1 April, 2022 12:47

Somethings you can’t change…

One of my motto’s in life: If you can’t change it, accept and move on. We waste so much energy on things we can’t change. Once we have accepted it we can manage it and change that which you can actually change or influence. Easier said than done. I lost my father in law to suicide, I lost my dad in a motor vehicle accident 4y ago. He was my hero and my role model and he changed the world he lived in. He was the only person that ‘got’ me. But I managed to have peace shortly after he died. I still miss him, I get reminded of memories at least once a day but it brings a smile to my face. I often tell my patients, if something bad happened, it is ok to go into your black hole, but you can’t stay there. You need to come up for air. Having said that, last year things happened that I couldn’t change but I didn’t want to accept.

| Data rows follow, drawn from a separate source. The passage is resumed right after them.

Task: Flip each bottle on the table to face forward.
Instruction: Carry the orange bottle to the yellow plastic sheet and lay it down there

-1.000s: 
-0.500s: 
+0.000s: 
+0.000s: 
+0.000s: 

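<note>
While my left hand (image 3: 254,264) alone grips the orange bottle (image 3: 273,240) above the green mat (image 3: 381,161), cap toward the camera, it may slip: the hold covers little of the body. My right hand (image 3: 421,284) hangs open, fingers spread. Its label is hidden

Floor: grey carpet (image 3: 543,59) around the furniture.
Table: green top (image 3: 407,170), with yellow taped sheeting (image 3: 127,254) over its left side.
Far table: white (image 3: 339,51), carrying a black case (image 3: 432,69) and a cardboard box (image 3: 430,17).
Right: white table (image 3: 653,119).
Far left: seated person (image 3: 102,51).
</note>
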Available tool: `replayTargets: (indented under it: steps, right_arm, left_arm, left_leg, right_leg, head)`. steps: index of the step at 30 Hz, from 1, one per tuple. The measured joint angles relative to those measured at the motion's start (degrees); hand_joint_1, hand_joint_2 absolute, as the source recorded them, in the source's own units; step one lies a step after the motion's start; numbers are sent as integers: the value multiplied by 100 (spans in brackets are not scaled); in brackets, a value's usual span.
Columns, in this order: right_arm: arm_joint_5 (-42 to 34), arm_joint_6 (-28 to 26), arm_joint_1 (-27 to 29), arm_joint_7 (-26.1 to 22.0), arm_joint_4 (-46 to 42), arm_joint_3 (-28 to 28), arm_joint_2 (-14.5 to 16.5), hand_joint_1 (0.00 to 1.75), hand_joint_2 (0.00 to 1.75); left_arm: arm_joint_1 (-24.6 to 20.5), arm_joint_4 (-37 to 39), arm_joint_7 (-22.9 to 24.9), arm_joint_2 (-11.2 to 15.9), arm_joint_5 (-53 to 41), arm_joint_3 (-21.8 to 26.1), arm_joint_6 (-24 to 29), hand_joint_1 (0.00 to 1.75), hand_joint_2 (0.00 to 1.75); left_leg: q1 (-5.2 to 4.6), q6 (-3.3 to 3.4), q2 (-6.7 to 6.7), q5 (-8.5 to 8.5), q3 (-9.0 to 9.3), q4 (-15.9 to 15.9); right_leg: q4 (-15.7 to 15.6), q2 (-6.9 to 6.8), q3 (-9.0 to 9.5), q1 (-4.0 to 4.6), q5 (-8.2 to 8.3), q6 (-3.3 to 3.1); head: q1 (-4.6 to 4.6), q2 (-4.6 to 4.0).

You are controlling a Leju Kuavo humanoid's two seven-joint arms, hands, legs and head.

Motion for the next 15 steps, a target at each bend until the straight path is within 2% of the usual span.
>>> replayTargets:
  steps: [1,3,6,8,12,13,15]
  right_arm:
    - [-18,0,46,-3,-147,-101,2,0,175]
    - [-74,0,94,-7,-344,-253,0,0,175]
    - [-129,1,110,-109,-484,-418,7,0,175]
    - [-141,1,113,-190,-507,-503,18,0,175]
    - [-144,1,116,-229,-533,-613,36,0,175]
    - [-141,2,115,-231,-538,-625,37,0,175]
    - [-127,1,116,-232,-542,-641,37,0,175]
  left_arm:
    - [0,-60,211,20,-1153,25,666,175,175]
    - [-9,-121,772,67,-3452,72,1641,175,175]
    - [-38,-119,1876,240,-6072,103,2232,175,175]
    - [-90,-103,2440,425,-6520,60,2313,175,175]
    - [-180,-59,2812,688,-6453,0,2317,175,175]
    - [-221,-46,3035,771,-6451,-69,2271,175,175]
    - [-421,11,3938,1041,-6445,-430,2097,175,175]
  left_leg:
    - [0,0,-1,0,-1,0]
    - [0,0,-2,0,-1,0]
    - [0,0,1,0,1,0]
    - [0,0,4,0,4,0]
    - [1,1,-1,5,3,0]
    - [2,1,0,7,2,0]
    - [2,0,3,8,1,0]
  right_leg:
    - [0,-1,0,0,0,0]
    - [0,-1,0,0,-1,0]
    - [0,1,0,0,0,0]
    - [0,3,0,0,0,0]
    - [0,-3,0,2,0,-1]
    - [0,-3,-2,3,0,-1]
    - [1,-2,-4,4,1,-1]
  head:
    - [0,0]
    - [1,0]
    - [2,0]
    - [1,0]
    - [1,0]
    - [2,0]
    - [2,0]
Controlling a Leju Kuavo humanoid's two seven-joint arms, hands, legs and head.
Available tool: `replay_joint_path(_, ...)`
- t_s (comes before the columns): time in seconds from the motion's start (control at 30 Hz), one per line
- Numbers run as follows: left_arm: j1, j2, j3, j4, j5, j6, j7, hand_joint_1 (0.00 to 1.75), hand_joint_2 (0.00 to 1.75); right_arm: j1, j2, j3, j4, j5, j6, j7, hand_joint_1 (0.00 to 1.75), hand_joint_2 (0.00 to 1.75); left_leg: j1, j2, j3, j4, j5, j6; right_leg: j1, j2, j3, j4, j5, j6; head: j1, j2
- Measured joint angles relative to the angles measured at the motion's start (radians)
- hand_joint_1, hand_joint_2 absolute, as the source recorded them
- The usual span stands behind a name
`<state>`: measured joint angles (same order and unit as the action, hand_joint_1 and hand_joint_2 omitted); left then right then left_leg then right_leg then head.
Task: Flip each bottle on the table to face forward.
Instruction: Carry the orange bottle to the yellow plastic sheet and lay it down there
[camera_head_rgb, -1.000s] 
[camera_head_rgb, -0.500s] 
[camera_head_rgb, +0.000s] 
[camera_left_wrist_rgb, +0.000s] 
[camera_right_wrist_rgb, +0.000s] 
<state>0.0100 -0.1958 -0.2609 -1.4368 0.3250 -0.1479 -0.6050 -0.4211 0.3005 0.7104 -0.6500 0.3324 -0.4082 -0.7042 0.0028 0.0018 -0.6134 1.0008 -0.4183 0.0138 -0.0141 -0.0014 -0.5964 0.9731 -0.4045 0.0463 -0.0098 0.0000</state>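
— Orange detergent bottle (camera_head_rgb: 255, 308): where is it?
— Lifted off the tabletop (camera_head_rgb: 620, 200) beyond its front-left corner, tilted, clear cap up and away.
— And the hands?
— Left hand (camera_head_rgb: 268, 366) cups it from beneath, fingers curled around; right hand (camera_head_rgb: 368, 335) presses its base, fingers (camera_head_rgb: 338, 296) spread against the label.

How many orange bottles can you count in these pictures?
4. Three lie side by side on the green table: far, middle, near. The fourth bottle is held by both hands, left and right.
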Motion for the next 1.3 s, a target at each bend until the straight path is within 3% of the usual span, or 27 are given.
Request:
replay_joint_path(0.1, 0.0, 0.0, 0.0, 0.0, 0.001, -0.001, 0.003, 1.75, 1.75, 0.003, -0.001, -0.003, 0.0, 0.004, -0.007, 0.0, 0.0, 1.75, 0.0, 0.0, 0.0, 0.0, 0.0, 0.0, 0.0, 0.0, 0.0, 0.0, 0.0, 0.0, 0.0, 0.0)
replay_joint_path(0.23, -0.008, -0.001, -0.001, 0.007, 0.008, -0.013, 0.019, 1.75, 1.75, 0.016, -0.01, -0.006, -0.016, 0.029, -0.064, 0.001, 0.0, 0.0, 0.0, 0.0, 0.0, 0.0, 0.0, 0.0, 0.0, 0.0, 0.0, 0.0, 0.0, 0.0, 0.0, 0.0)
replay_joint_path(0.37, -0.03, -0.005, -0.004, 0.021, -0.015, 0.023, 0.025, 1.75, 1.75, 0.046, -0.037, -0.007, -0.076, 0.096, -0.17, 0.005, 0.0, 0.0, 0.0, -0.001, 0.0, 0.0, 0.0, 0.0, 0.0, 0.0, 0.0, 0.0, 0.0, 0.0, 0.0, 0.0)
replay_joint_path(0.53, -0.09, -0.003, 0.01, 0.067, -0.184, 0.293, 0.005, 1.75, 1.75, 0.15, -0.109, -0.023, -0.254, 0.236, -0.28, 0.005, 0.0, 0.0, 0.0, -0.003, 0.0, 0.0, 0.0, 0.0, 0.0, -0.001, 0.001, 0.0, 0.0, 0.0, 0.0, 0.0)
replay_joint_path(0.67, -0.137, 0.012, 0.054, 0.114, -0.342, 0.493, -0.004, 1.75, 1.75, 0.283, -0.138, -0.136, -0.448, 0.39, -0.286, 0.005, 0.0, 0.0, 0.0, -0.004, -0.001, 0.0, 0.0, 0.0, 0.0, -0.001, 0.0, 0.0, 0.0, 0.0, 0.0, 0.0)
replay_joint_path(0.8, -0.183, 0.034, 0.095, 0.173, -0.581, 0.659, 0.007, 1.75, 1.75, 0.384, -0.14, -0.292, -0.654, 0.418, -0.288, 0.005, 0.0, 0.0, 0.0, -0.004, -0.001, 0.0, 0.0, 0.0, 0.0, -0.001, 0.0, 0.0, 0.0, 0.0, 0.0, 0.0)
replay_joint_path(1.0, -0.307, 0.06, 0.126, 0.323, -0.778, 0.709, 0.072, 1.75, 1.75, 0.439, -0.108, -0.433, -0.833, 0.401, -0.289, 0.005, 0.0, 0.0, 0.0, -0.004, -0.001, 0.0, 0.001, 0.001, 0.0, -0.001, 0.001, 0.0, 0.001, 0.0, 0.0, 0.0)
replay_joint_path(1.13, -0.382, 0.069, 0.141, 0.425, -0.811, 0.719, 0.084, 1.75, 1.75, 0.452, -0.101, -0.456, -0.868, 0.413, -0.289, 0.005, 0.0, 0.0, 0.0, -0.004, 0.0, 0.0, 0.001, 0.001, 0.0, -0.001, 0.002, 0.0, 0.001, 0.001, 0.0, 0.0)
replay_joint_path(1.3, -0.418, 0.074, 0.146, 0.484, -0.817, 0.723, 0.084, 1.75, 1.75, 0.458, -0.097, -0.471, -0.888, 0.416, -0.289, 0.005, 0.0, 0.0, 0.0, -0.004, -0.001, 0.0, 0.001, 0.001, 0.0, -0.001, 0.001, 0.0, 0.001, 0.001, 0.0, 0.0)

One of my goals in life is to break down the stigma around mental health. I am never afraid to tell my colleagues, family or patients that I also struggle with Depression and Anxiety. I believe if I tell them, they can associate with me and see that it is ok. In matric I struggled with depression and burn out. In 2013 (by then already a specialist in my field), I was again diagnosed with burn out but also OCD. Not the OCD almost everyone claims to have – the healthy kind that makes you overachieve-the kind that cripples you. The kind that makes you (as an adult) check under your own bed before going to sleep. The kind that makes you turn around 3 times, on your way to work, because you think you left the door unlocked or the stove on (even if you didn’t use the stove for 3 days). You come late for work everytime and people start talking. The kind that explains why all 3 of my children still sleep in our bedroom. Because I am afraid something might happen to them if they don’t. We have an alarm, big dogs, 2 security gates separating our bedrooms and proper burglar bars and farm patrolls. Thus unreasonable fears – others might also have these fears and know there is a small chance of it happening to them, but when it is OCD you are almost 100% sure that they will happen to you so you have to make sure that none of these ‘fears’ will become reality by doing absolutely everything you can to prevent them.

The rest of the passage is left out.